Investigational Agent Provides Hope for Patients With Myelofibrosis

Bonnie Gillis
Published: Monday, Aug 15, 2011
Alessandro Maria Vannucchi, MD

Alessandro Maria Vannucchi, MD

Treating myelofibrosis with the investigational JAK inhibitor ruxolitinib holds promise, according to the phase III Controlled Myelofibrosis Study with Oral JAK Inhibitor Treatment (COMFORT-II) trial results presented in June at the ASCO meeting.

COMFORT-II compared ruxolitinib with the best available therapy and showed that ruxolitinib significantly reduced spleen size and volume (P <.0001) compared with the best available therapy. Ruxolitinib also reduced symptom burden and improved quality-of-life (QOL), said one of the study’s authors, Alessandro Maria Vannucchi, MD, of the University of Florence in Italy, who presented the results.

Myelofibrosis, a disorder of the bone marrow that can be primary or secondary, is characterized by dysregulation of JAK-STAT signaling and, therefore, is a theoretically attractive therapeutic target. Phase I/II trials showed good activity for JAK inhibition with ruxolitinib and the present study, as well as the placebo-controlled COMFORT-I study, were based on that observation. Other JAK inhibitors in various stages of development are also being studied in myelofibrosis.

COMFORT-II was an open-label trial that enrolled 219 patients with intermediate-2 or highrisk primary myelofibrosis, post-polycythemia vera myelofibrosis, or post-essential thrombocythemia myelofibrosis. Patients were randomized in a 2:1 ratio to ruxolitinib 15 or 20 mg twice a day or to best available therapy and were treated for 48 weeks. One-quarter of patients assigned to best available therapy crossed over to ruxolitinib for disease progression.
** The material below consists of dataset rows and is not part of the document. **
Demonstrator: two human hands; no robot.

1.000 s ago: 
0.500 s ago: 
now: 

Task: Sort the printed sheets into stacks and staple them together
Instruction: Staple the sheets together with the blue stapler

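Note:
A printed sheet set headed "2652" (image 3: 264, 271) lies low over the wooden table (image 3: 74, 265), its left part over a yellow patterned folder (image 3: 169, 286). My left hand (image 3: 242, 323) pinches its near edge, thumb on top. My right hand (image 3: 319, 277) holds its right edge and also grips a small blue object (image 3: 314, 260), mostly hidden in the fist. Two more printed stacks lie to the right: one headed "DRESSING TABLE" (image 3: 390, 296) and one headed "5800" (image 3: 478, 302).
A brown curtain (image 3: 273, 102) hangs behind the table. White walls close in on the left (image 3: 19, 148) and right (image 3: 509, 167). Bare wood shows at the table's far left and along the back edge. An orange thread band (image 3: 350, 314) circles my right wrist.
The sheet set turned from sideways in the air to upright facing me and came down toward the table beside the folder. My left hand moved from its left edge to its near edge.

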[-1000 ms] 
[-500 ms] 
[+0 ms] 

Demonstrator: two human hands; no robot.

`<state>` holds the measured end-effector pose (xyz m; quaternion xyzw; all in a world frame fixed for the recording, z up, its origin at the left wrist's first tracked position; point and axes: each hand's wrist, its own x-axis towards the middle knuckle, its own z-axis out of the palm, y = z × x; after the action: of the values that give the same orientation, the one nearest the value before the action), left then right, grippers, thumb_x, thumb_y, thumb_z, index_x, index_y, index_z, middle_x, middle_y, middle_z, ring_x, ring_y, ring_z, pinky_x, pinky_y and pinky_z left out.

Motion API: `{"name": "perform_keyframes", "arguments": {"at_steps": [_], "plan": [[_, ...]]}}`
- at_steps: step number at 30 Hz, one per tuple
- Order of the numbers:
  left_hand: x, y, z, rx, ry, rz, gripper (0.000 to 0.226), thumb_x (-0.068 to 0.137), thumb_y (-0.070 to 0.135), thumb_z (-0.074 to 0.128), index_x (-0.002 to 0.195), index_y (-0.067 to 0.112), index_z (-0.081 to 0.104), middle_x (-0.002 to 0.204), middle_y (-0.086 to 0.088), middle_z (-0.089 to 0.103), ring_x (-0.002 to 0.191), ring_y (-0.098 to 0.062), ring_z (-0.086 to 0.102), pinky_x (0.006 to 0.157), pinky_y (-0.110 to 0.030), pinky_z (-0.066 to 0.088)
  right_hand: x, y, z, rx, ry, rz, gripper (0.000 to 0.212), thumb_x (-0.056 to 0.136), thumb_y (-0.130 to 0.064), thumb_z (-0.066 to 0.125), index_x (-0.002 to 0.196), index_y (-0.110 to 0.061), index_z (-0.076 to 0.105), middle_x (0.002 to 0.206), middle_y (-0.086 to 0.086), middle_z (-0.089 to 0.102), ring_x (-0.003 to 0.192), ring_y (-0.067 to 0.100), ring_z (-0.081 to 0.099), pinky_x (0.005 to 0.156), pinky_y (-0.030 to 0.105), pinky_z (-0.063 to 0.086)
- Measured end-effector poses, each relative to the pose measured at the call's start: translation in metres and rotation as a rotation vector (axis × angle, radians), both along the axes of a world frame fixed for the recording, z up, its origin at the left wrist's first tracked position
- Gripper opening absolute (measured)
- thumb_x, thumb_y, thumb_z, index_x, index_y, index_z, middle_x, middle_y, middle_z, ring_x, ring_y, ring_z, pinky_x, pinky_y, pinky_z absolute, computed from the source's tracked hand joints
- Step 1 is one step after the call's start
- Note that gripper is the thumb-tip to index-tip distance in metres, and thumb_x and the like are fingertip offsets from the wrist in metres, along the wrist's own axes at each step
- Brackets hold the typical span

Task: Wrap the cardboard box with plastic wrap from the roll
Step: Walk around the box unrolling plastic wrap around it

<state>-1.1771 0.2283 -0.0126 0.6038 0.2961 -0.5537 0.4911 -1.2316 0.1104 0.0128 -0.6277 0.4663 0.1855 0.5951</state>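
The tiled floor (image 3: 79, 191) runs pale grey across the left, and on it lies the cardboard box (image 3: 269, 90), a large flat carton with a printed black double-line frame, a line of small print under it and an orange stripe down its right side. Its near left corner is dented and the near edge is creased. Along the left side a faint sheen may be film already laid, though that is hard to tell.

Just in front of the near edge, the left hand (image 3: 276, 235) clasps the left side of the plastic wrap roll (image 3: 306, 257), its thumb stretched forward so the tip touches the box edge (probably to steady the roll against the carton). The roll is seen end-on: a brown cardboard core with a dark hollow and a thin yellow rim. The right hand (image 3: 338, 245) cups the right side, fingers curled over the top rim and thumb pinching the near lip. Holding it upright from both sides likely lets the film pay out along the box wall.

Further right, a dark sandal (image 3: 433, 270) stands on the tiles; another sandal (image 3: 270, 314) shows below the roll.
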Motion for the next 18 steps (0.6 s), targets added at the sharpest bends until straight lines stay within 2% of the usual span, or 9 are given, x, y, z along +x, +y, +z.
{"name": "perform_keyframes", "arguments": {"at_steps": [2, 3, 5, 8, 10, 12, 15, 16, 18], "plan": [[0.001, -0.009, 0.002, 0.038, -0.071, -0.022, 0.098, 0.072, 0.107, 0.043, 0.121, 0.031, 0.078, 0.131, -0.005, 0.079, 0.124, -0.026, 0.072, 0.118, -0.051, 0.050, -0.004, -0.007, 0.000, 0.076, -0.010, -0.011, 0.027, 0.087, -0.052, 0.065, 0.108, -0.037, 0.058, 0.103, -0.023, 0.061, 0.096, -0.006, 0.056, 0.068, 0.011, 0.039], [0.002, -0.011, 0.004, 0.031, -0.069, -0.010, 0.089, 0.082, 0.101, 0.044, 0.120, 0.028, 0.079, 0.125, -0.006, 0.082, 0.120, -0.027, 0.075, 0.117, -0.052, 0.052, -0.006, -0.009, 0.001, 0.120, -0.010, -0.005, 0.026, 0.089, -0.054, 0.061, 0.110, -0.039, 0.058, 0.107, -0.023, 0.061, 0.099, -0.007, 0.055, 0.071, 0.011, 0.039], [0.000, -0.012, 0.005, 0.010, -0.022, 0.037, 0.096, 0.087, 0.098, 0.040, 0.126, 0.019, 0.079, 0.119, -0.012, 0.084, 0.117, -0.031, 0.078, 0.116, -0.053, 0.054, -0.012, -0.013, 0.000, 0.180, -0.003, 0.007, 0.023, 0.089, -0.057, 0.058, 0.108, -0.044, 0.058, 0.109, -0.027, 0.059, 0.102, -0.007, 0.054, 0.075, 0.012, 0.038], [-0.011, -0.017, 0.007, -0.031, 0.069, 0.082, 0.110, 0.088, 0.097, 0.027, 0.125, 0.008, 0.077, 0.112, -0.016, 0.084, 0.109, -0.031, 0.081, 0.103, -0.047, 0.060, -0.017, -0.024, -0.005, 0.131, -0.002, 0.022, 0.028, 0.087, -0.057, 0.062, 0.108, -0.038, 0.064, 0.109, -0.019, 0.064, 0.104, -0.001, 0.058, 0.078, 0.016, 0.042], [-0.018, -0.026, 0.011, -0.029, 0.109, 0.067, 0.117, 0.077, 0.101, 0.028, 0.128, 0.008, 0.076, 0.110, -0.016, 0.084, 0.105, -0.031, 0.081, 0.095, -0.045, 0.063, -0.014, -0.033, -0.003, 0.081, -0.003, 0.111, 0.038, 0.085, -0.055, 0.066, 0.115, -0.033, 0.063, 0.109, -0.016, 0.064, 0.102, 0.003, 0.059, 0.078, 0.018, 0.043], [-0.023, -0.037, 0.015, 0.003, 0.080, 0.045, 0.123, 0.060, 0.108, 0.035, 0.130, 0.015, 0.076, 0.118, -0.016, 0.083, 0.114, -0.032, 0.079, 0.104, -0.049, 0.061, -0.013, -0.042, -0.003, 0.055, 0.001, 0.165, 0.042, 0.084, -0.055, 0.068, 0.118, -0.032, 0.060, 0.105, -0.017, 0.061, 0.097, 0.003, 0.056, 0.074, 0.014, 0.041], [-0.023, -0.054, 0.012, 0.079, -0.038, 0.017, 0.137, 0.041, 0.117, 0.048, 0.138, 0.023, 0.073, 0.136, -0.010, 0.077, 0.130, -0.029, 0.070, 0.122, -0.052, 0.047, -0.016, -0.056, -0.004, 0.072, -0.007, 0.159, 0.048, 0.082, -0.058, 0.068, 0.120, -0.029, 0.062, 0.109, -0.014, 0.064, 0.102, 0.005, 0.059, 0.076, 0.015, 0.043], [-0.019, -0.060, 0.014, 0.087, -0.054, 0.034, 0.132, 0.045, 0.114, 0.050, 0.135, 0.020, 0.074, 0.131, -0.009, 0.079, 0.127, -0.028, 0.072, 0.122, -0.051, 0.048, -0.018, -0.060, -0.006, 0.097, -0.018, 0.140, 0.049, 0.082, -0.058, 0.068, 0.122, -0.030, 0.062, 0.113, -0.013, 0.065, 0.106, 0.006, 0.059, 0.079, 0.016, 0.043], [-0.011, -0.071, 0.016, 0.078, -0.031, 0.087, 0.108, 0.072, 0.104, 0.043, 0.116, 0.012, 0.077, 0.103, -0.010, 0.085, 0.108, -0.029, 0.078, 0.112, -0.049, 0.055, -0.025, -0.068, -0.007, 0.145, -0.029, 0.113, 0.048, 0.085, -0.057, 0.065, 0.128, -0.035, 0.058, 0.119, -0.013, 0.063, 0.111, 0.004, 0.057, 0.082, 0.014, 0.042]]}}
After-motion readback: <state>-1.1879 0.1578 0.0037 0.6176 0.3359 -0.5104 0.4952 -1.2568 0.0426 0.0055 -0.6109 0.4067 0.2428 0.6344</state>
Table. COMFORT-II Trial: Percent Change from Baseline in Spleen Volume
Decrease in spleen volume
132 (97%)
35 (56%)
Increase in spleen volume
4 (3%)
28 (44)
BAT indicates best available therapy.
Adapted from Harrison et al. J Clin Oncol. 2011;29(suppl;abstr LBA6501).
In the control arm (best available therapy), 67% of patients were treated with at least 1 medication, but the remaining one-third was not treated. Hydroxyurea was given to 47% of those who got medication; glucocorticoids were given to 16% of that group.
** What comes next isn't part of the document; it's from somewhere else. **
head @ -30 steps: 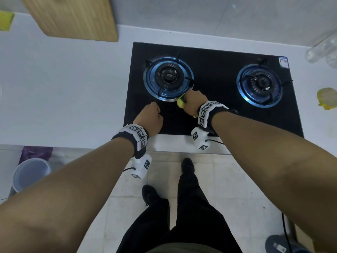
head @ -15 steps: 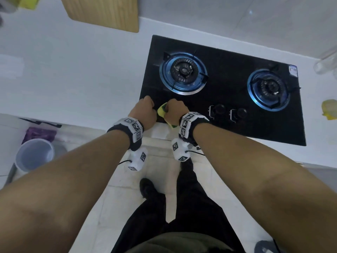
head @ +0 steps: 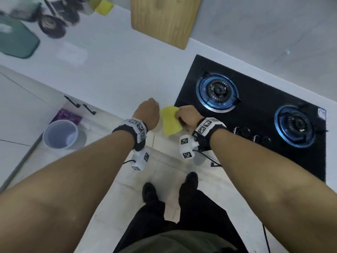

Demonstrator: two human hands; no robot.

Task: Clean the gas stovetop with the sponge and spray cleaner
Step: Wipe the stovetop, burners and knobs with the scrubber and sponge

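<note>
Right hand (head: pixel 187 116) grips sponge (head: pixel 170 123) past stovetop (head: pixel 255 99) edge; left hand (head: pixel 147 114) fisted beside it

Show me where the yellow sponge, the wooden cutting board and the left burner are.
yellow sponge (head: pixel 170 123): head view, middle of its exposed yellow face.
wooden cutting board (head: pixel 165 19): head view, centre of the board's flat wood surface.
left burner (head: pixel 217 90): head view, dark burner cap inside the blue ring.

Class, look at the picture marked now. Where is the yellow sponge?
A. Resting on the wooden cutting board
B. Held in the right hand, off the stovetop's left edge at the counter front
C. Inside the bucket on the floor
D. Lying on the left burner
B: the right hand grips the yellow sponge left of the black stovetop, over the counter's front edge.
</note>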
The percentage of patients who met the primary endpoint (ie, at least 35% shrinkage in spleen volume at week 48) was 28.5% for ruxolitinib versus 0% for best available therapy (P <.0001) (Table). Median time to response was 12 weeks.

Reduction in spleen volume was accompanied by marked improvement on QOL measures seen at week 8 through the end of treatment. However, no improvement in QOL was observed in the best-available-therapy arm (Figure).
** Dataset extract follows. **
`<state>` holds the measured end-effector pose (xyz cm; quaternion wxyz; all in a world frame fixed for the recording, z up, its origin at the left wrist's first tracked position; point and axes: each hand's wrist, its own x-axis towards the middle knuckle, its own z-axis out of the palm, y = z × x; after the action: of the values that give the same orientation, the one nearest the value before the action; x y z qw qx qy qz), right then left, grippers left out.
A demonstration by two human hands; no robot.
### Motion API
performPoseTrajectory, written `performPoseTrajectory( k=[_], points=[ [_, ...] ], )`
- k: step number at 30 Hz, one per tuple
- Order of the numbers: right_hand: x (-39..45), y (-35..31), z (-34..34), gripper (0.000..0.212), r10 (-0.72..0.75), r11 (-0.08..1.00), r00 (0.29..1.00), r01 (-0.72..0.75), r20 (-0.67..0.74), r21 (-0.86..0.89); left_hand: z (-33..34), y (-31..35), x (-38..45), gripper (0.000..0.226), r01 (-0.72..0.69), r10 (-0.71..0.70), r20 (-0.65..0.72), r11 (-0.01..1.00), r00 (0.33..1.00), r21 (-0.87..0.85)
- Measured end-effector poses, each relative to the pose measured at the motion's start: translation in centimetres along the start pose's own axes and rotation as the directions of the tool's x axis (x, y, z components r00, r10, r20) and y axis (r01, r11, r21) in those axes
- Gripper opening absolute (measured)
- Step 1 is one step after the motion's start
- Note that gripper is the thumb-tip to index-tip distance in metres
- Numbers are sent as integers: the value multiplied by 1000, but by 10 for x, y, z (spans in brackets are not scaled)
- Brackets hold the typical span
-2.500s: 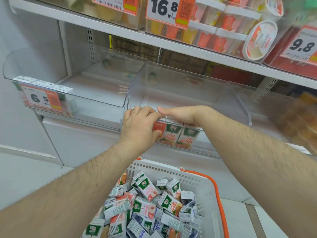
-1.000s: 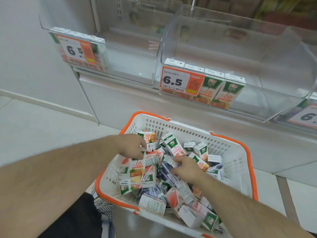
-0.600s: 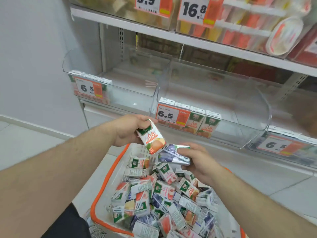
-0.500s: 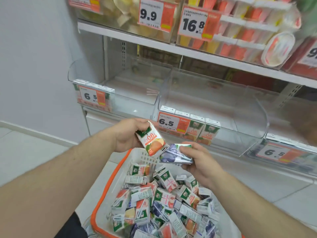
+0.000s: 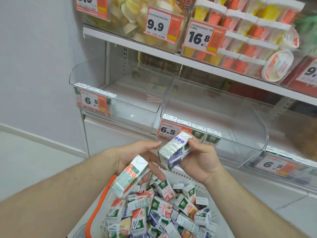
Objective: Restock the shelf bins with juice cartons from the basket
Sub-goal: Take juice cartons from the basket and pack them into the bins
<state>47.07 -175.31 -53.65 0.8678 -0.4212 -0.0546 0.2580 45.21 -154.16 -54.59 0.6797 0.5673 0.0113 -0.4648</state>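
Place is shop, likely small supermarket or convenience store. White retail shelf (image 5: 197,63) with slotted uprights stands against plain wall. Orange-and-white price tags (image 5: 163,25) show 9.9, 16.8, 6.5. Clear plastic shelf bins (image 5: 214,107) sit in row on lower level, few juice cartons (image 5: 212,139) lined at front. Upper level holds packed cups (image 5: 247,31) of food in stacks. White shopping basket (image 5: 96,219) with orange rim, full of same cartons, stands below on tiled floor (image 5: 25,162).

I see a plain pale wall (image 5: 37,66) on the left, a light tiled floor (image 5: 25,162) below it, and a white shelf unit (image 5: 188,62) lit evenly.
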Motion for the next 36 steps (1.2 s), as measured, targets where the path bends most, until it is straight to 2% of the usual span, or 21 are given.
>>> performPoseTrajectory(
  k=[2,4,6,9,11,13,14,16,19,24,29,33,36],
  points=[
    [8,0,4,59,17,1000,996,-15,86,-23,1,1,2,72,-48,51,50,997,997,-52],
    [14,1,6,57,35,999,992,-32,119,-29,2,2,1,67,-93,100,41,985,994,-144],
    [17,2,11,60,34,998,995,-29,92,-58,1,2,-1,49,-140,144,3,969,990,-203],
    [19,3,16,51,4,981,998,-17,-68,-192,1,-3,2,35,-269,241,-164,947,957,-176],
    [16,2,17,61,6,938,992,-50,-130,-343,1,-7,9,30,-359,322,-347,932,881,-46],
    [9,2,18,64,0,887,987,-74,-160,-456,4,-10,14,32,-390,411,-510,908,755,154],
    [6,3,18,62,-4,859,986,-82,-167,-505,7,-11,16,37,-388,454,-545,890,705,240],
    [0,6,21,57,-24,795,981,-97,-191,-598,16,-12,20,45,-383,552,-514,831,656,404],
    [-9,5,22,47,-104,733,958,-108,-268,-671,34,-14,31,50,-325,654,-431,717,622,617],
    [-36,-16,10,27,-214,684,907,-126,-363,-719,73,-7,57,49,-255,726,-368,592,581,765],
    [-59,-47,-16,28,-355,674,837,-79,-417,-734,120,8,88,50,-359,768,-315,565,557,743],
    [-82,-77,-42,21,-509,576,764,-41,-397,-816,164,22,118,44,-433,786,-297,564,542,703],
    [-102,-100,-64,22,-608,526,699,-2,-377,-851,200,34,139,41,-480,817,-250,521,519,706]
  ],
)
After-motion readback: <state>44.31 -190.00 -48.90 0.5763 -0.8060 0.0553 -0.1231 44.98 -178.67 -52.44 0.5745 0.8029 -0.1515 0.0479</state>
Figure. COMFORT-II Trial: Change in Select EORTC QLQ-C30 Scores at Week 48 Compared With Baseline

EORTC QLQ-C30 Scores

BAT indicates best available therapy.
Adapted from Harrison et al. J Clin Oncol. 2011;29(suppl;abstr LBA6501).

Ruxolitinib is associated with myelosuppression, which was observed to a lesser extent in the control arm as well. At baseline, about 60% of patients had anemia, and grade 3/4 anemia was reported in 42% of the experimental arm versus 31% of controls. More patients in the ruxolitinib arm required transfusions: 51% versus 38%, respectively.

No survival benefit has emerged but followup was short.